「宜しくお願い奉り候」の読み方と意味とは
私達が普段会話で使用している言葉は、時代によって様々な変化を遂げてきました。
現在、昔の「言葉に触れる機会があるとすれば、それらの言葉を使用した文献や時代劇のセリフなどくらいでしょう。
使用されなくなって久しい言葉たちも、知識としてしておいて損はありません。
今回は、時代劇の中でも登場しやすい「奉り候」の読み方や意味についての知識を深めていきましょう。
この言葉は「宜しくお願い」という言葉とともに使用されるので、それと合わせた「よろしくお願い奉り候」を例に見ていきます。
「奉り候」の読み方とは
「宜しくお願い奉り候」の「奉り候」は「たてまつりそうろう」と読みます。
この「奉り候」という言葉は江戸時代によく使用されていた言葉で、「奉る」と「候」という言葉によって構成されています。
ちなみに、「候」という言葉には送り仮名が付き、「候う」や「候ふ」と表記される場合もあります。
「宜しくお願い奉り候」の意味
「奉る」の意味は大きく分けると3つあり、1つ目は「やる」や「贈る」の尊敬語で、目上の方に対して「献上する」という意味です。
スポンサーリンク2つ目は「食う」や「飲む」の尊敬語で、その動作を受ける側の目上の方を主として、「召し上がる」と言う意味となります。
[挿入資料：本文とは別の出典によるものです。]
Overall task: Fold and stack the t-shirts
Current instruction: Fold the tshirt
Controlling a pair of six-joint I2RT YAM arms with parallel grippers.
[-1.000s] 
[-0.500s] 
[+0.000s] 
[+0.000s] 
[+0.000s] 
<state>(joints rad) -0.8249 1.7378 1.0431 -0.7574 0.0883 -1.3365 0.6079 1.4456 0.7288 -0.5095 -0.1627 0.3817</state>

そして、3つ目は謙譲の表現である補助動詞としての意味合いで、「申し上げる」となります。
続いて、「候」の意味合いです。
候は、「居る」や「有る」の丁寧語としての意味と、「です」「ます」などのように語尾につける丁寧語としての意味合いがあります。
どちらも現代においては使用されることはほとんどありませんが、時代小説や時代劇の中で目にしたり耳にしたりすることはあるでしょう。
この両者の意味から考えると、「宜しくお願い奉り候」の「奉り候」は、「奉る」の3つ目の意味と「候」の後者の意味が重なってできた、「申し上げます」という意味が適当となります。
つまり、「宜しくお願い奉り候」は、「よろしくお願いします」をとても丁寧な言い方にした「よろしくお願い申し上げます」という意味となるのです。
ビジネスシーンでは使用を避けるのが無難
丁寧さの度合いとしては目上の方に使用しても全然問題ないのですが、時代錯誤な感じが拭えず、場合によってはふざけているのかと勘違いされてしまう可能性があります。
冒頭で述べたとおり、言葉は時代によって変化していくものですから、その時代にきちんと合ったものを使用するのがマナーです。
ビジネスシーンなどでは使用を避け、知識としてそういった表現があることを知っている程度に留めておきましょう。